[Source data]
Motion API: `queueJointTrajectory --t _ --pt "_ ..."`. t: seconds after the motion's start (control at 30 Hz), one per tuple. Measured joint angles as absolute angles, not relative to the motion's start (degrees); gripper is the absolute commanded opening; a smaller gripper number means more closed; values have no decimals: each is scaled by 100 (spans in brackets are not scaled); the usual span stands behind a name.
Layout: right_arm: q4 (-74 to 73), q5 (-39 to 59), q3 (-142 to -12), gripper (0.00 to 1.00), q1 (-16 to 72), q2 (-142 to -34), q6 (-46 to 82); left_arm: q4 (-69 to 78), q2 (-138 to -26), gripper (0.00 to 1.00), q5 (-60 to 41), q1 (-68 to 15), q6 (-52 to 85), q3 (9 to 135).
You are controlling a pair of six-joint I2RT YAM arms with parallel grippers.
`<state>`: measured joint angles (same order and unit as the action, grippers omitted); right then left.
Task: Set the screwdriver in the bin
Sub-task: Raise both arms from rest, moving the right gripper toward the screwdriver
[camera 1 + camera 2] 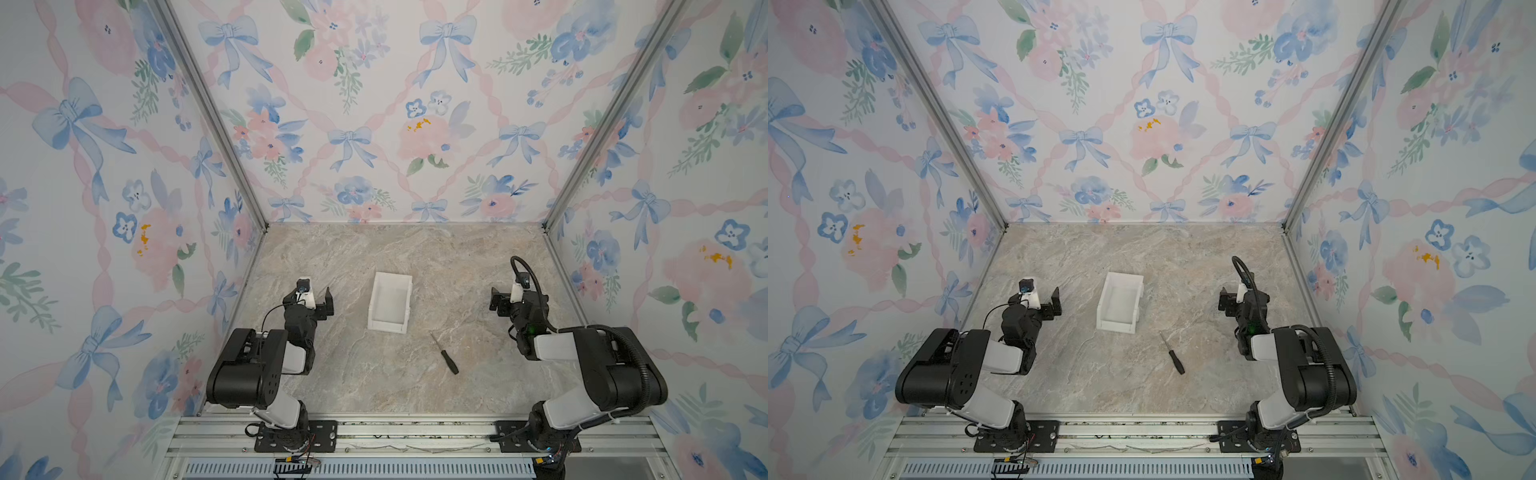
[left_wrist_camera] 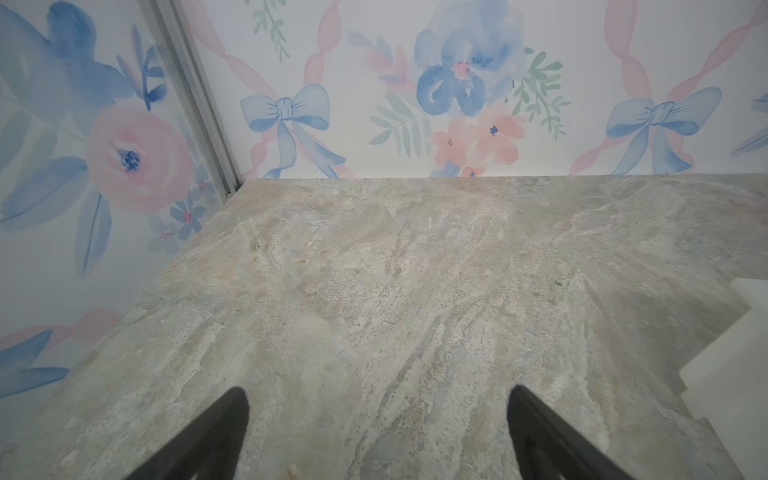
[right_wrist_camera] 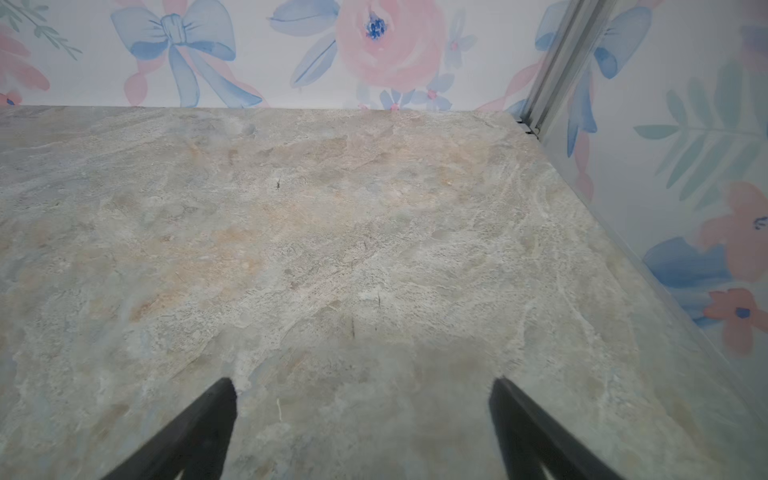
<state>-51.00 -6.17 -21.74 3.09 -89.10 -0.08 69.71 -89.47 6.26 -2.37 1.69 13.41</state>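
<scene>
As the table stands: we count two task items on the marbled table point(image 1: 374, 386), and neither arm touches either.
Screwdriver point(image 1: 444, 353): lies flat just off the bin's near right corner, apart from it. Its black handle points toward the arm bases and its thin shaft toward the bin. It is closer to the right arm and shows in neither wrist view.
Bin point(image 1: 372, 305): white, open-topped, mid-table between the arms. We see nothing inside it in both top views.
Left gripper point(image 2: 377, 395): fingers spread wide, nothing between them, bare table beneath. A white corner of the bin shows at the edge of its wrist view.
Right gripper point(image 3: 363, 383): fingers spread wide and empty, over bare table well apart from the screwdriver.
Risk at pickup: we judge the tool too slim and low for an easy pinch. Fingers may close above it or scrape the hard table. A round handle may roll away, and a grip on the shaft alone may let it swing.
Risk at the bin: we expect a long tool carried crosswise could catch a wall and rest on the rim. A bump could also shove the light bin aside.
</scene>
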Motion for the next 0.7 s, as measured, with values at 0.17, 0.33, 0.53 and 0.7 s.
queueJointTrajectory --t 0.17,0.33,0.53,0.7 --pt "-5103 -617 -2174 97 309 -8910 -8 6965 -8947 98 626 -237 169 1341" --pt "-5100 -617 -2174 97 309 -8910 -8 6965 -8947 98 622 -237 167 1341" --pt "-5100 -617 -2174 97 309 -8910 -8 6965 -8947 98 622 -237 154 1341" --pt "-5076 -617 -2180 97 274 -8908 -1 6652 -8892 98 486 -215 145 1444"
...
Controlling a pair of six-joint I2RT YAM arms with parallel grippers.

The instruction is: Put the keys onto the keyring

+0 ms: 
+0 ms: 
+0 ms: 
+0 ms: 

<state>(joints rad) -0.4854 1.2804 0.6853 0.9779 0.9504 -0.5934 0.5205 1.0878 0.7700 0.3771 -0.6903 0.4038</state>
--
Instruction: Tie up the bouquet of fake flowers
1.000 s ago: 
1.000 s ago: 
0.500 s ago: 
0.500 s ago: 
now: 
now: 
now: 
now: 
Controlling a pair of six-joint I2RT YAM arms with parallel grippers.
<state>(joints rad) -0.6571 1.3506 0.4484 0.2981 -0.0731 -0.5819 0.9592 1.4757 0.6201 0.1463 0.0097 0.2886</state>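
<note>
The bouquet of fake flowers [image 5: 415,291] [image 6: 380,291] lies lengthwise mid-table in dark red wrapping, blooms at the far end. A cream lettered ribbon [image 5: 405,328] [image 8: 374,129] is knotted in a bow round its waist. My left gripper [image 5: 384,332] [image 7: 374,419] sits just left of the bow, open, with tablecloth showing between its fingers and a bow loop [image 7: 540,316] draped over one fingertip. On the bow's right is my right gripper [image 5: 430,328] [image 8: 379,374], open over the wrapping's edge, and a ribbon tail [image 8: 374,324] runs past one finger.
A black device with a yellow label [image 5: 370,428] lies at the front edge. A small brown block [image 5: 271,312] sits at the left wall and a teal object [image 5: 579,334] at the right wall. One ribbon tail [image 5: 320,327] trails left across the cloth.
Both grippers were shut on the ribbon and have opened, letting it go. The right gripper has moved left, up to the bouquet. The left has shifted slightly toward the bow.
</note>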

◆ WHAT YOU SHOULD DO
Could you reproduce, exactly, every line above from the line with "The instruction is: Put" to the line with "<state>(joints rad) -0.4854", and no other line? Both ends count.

◆ ANSWER SECTION
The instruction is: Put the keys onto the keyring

+0 ms: 
+0 ms: 
+0 ms: 
+0 ms: 

<state>(joints rad) -0.4854 1.2804 0.6853 0.9779 0.9504 -0.5934 0.5205 1.0878 0.7700 0.3771 -0.6903 0.4038</state>

The output given here is complete.